EXERCISE DETAILS: Wherever the word "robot" appears in the entries, copy the whole line.

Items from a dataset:
============
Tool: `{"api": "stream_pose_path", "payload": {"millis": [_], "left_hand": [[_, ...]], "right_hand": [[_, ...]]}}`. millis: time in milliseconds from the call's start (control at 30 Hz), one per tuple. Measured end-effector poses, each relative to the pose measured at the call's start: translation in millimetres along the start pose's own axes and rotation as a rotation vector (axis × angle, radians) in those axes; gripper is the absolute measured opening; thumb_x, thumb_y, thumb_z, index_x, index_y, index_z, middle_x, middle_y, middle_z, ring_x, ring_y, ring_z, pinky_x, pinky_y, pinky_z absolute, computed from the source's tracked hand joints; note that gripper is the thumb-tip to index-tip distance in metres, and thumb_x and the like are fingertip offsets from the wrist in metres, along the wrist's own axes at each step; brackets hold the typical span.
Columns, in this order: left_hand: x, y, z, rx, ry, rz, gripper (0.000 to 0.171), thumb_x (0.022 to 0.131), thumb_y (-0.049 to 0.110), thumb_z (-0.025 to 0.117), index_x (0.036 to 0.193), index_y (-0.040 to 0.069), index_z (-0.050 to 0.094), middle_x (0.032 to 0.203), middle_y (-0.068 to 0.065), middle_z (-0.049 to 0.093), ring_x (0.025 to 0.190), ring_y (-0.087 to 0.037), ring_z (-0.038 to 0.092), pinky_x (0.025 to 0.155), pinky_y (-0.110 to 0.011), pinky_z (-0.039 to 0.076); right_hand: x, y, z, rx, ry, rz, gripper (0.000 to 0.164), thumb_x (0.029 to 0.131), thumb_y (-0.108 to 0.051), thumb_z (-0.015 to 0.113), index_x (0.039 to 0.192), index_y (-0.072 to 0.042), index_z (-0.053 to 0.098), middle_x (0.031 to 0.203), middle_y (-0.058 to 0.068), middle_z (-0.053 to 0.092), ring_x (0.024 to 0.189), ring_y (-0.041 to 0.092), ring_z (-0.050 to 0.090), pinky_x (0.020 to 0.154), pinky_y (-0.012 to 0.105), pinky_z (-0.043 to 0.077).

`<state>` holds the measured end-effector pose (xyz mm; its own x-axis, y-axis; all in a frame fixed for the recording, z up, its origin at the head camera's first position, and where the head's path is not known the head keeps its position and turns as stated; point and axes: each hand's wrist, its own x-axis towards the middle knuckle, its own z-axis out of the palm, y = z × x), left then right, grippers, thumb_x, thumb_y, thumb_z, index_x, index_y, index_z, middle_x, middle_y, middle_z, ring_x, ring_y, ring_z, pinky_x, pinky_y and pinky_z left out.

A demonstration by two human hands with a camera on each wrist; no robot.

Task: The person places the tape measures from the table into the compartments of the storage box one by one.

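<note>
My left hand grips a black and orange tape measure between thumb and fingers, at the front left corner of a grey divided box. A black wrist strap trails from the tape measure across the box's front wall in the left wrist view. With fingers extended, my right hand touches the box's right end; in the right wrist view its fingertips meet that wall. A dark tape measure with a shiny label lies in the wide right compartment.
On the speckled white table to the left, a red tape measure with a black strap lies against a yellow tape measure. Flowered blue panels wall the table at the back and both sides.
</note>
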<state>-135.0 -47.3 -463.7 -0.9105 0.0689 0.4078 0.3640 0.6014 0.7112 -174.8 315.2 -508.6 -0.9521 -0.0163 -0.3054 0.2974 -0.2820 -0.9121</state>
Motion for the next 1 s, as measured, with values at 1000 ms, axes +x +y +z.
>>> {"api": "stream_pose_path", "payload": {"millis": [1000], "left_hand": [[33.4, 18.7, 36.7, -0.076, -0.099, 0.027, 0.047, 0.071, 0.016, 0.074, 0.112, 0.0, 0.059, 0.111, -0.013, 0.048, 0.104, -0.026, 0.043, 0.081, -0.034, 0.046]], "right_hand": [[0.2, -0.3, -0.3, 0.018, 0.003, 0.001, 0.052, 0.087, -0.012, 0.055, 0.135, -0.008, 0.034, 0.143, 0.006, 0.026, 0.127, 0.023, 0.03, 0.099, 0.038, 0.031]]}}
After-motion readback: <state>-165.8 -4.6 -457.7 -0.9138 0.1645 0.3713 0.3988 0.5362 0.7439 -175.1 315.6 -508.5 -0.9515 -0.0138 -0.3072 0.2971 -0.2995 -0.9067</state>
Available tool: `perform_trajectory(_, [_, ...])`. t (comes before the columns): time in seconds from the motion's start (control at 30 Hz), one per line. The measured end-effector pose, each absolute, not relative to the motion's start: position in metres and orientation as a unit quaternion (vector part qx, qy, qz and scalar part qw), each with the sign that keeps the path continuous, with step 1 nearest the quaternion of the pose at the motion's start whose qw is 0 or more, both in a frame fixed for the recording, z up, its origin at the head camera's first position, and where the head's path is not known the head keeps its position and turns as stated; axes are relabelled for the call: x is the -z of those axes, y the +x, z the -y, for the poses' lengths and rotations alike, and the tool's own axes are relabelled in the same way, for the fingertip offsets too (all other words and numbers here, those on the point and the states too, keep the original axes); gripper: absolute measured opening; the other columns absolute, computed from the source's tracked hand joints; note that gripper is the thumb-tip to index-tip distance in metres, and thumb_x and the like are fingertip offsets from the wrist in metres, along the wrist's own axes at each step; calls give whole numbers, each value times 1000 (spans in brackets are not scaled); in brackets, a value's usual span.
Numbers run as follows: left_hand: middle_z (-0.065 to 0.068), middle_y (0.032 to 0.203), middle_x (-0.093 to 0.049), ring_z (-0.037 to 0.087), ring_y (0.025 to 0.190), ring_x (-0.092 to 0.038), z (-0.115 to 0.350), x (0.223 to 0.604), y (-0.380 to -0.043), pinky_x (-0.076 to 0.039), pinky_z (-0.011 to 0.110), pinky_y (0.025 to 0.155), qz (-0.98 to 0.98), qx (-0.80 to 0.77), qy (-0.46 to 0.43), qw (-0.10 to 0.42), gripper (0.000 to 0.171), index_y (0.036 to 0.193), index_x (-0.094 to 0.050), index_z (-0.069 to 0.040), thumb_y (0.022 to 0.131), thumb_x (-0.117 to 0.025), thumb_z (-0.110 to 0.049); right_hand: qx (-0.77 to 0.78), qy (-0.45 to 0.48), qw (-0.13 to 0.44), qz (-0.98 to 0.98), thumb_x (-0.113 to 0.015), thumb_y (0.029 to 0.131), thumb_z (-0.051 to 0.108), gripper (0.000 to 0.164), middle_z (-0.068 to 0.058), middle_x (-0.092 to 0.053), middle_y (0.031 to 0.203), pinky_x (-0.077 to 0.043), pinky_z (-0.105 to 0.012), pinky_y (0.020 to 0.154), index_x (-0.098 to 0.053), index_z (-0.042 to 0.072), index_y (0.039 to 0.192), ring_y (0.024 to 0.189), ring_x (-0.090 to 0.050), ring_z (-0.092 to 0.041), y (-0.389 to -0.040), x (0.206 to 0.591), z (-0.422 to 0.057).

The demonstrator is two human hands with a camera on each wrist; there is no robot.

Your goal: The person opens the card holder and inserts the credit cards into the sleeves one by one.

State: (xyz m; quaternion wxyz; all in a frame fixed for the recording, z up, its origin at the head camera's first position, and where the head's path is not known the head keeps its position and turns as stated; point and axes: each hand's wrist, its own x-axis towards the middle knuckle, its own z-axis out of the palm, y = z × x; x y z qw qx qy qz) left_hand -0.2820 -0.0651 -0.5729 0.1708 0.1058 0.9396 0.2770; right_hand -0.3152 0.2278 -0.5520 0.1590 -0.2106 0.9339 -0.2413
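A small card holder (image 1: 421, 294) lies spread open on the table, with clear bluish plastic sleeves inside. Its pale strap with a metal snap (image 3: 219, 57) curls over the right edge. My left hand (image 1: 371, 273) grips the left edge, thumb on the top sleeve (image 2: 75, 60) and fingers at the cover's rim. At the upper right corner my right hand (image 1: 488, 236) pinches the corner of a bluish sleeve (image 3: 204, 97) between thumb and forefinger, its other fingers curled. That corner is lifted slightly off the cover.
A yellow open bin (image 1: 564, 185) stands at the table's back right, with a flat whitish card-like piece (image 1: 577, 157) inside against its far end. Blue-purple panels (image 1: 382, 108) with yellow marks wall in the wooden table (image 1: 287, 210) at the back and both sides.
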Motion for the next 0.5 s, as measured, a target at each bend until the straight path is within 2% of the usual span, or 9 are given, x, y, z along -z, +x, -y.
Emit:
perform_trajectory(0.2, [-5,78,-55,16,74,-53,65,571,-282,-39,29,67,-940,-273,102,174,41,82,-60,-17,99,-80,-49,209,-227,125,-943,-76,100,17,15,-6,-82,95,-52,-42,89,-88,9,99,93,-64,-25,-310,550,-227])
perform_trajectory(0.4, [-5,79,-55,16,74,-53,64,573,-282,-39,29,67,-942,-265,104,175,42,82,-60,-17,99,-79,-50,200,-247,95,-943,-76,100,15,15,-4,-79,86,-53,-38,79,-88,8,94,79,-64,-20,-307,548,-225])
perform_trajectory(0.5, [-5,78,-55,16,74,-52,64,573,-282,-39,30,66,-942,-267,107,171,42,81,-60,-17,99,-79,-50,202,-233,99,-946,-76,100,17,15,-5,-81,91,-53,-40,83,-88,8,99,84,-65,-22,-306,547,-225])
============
RESPONSE TO THE EXERCISE:
A demonstration by two human hands with a camera on each wrist; no robot.
The demonstrator is two human hands with a camera on each wrist; there is no robot.

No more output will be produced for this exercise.